REFLECTIONS ON FILM CULTURE

Daily | Goings On | Jarman, Ulmer, Pontecorvo

Derek Jarman

Derek Jarman

We have to start in the UK, because a year-long celebration of the life and work of Derek Jarman, who died twenty years ago this year, will be kicking off in just a few days. Jarman2014 encompasses “a range of exhibitions, screenings and retrospectives, readings, commissions and other events at a variety of London’s most significant cultural institutions.”

New York. This coming Tuesday, Light Industry will be screening Jarman’s Caravaggio (1986). “Jarman received high praise for the design and cinematography of the film, which evokes Caravaggio’s art meticulously, including a dusky color palette and light streaming in from the left side of the frame. But like his screen portraits of St. Sebastian, King Edward II, and Ludwig Wittgenstein, Jarman works freely with anachronisms… just as Caravaggio populated his Biblical scenes with contemporary details. Both the art world and the Church hierarchy are given a queer makeover: painters are shown socializing with whores and cross-dressing buskers, and the Papal court is depicted as a claque of bitchy mandarins.”

MoMA’s series The Aesthetics of Shadow, Part 1: Japan is on through January 19 and, at the L, Justin Stewart recommends catching Josef von Sternberg‘s Docks of New York (1928) on Saturday and Aaron Cutler writes up Teinosuke Kinugasa’s Page of Madness (1926), screening on Sunday.

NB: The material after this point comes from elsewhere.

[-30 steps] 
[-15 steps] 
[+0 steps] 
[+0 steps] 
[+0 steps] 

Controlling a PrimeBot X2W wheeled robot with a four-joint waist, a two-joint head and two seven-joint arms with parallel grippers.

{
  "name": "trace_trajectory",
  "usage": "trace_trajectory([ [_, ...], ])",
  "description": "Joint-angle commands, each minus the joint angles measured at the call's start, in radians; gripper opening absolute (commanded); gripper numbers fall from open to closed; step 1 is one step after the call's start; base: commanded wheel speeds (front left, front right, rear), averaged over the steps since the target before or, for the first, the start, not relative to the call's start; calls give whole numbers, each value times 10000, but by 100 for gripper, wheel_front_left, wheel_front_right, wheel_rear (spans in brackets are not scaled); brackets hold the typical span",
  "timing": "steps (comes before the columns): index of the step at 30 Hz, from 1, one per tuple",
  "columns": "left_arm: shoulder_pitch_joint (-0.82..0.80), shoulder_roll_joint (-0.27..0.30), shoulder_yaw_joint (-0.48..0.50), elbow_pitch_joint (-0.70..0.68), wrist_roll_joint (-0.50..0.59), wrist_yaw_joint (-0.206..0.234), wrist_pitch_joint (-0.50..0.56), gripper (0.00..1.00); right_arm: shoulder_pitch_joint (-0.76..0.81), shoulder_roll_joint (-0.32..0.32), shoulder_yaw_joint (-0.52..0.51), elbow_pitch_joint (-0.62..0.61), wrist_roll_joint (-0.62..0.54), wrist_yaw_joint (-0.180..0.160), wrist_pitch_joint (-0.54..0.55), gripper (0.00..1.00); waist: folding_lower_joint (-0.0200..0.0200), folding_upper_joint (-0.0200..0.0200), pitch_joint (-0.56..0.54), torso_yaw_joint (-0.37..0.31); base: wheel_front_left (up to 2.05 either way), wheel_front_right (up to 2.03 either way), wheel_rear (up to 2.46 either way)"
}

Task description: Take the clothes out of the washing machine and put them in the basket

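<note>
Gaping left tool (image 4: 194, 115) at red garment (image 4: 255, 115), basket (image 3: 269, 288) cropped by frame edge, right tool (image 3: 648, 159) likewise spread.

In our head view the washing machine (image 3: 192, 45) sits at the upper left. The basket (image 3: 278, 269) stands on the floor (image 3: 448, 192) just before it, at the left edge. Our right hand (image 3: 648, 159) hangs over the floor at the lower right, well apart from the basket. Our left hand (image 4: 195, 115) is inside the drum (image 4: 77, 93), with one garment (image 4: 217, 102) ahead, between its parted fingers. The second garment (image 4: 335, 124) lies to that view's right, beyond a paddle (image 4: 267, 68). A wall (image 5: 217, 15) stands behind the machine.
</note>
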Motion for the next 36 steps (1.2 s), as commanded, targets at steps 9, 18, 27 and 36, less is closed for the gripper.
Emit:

This year’s New York Jewish Film Festival runs through January 23 and, at Filmmaker, Howard Feinstein picks five to recommend, beginning with Pawel Pawlikowski’s Ida.

Starting tomorrow, the Film Society at Lincoln Center presents Edgar G. Ulmer: Back From the Margins. Through January 18.

Los Angeles. Tonight, LA Filmforum at MOCA presents William E. Jones, “a Los Angeles based artist, filmmaker and curator whose diverse body of work explores materiality, memory and subcultures; he has recently produced a body of work in conversation with the career of the late German artist Peter Roehr. This program will include a rare presentation of Peter Roehr’s sound and film montages.”

And on Sunday at the Egyptian, Filmforum presents the new restoration of Far from Vietnam, the 1967 film by Jean-Luc Godard, Joris Ivens, William Klein, Claude Lelouch, Chris Marker, and Alain Resnais—introduced by Thom Andersen!

San Francisco. The Little Tramp at 100: A Charlie Chaplin Centennial Celebration happens on Saturday at the Castro. Cheryl Eddy in the Bay Guardian: “In Chaplin‘s 1964 autobiography, he wrote about assembling the character in the wardrobe room. ‘I wanted everything to be a contradiction: the pants baggy, the coat tight, the hat small, and the shoes large. I was undecided whether to look old or young, but remembering [producer Mack] Sennett had expected me to be a much older man [Chaplin was around 25 at the time of filming], I added a small mustache, which I reasoned, would add age without hiding my expression. I had no idea of the character. But the moment I was dressed, the clothes and the makeup made me feel the person he was. By the time I walked on stage he was fully born.”

Philadelphia. Free to Love: The Cinema of the Sexual Revolution is happening at International House through February 15, and the City Paper‘s Shaun Brady talks with Radley Metzger, who’ll be in town “to screen and discuss his 1972 movie Score… Based on an off-Broadway play, the film is an early depiction of bisexuality that shows a swinging couple getting it on with a number of friends and acquaintances—including a telephone repairman originally played on stage (though, sadly, not on screen) by a young Sylvester Stallone.”

Vienna. The Austrian Film Museum’s Thriller Politics: Italy, France, and the Seventies is now running through February 6, and Gillo Pontecorvo series opens tomorrow and runs through February 5.